How To Get Great String Sounds

Featuring Loops In Worship Posted on October 1, 2010

Finding a good string patch is one of the hardest sounds to find. A bad string sound can quickly ruin an otherwise great sounding track. We’ve all heard great sounding demos that get quickly cheapened by their very low quality string patches. My friend Justin Jeremias wrote a really great article on his attempts to create a great string sound in Reason. (While you’re there check out some of his loops he offers for free on his site!) Check it out after a few of my thoughts on getting a good string sound.
Here are a few of my pointers:

    * If you want it to sound legit track each part individually. Imagine each instrument is playing the parts separately then work on mixing it all together. Don’t just chug out full chords. Of course this is quite difficult in a live setting. In those cases you may want to look at splitting your keyboard or keys patch into zones or sections then only having certain sounds occupying certain octaves.

    * Reverb is the salt of the audio world. Everything sounds better with some verb. Well, almost everything… after all you can’t polish a turd!  But adding a bit of verb will help “fill” out your string sound and breathe more life into it.

    * Add a filtered washy pad. If you’re using a strings patch live then it may be worth adding a simple washy pad underneath to fill out the sound.
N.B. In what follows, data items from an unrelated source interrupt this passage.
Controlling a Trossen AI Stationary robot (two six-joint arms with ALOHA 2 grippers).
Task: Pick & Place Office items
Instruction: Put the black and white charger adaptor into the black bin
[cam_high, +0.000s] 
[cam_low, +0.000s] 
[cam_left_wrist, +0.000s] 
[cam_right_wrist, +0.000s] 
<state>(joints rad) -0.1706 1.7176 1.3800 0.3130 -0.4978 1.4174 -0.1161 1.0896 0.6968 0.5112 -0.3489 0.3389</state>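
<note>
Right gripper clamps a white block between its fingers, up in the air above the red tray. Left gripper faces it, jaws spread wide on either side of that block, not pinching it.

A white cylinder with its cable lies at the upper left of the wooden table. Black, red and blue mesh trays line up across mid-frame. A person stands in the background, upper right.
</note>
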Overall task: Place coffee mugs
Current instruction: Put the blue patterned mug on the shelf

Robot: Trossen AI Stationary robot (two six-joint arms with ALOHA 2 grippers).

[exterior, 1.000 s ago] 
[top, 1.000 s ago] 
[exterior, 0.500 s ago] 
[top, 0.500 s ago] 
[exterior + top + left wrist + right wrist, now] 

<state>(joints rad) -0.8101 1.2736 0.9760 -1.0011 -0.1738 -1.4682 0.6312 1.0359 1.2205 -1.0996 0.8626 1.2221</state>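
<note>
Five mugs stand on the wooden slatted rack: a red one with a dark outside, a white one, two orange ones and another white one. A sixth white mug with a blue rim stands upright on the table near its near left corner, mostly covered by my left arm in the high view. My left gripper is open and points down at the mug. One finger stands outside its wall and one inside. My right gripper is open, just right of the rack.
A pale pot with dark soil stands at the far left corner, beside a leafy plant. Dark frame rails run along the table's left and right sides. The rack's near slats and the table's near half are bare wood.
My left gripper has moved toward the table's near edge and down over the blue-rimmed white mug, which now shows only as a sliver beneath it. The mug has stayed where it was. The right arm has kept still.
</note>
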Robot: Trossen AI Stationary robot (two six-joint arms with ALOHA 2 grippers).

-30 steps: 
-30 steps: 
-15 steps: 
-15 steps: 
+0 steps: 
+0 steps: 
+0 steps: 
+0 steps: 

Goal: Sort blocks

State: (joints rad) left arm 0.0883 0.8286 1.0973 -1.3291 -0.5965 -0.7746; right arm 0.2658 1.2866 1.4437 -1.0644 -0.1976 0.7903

Again you could do some zone/octave mapping to make sure everything is in the right place.

    * Understand the difference between synthesis and sampling. Strings created synthetically will have a much different sound than strings recorded and sampled at multiple velocities from a real violin. Neither one is better than the other but depending on your situation one may work better than the other. Don’t expect a synthy string patch created using FM synthesis to sound realistic. Use it for a synth string sound. If you want a real authentic sounding string sound then choose high quality string samples.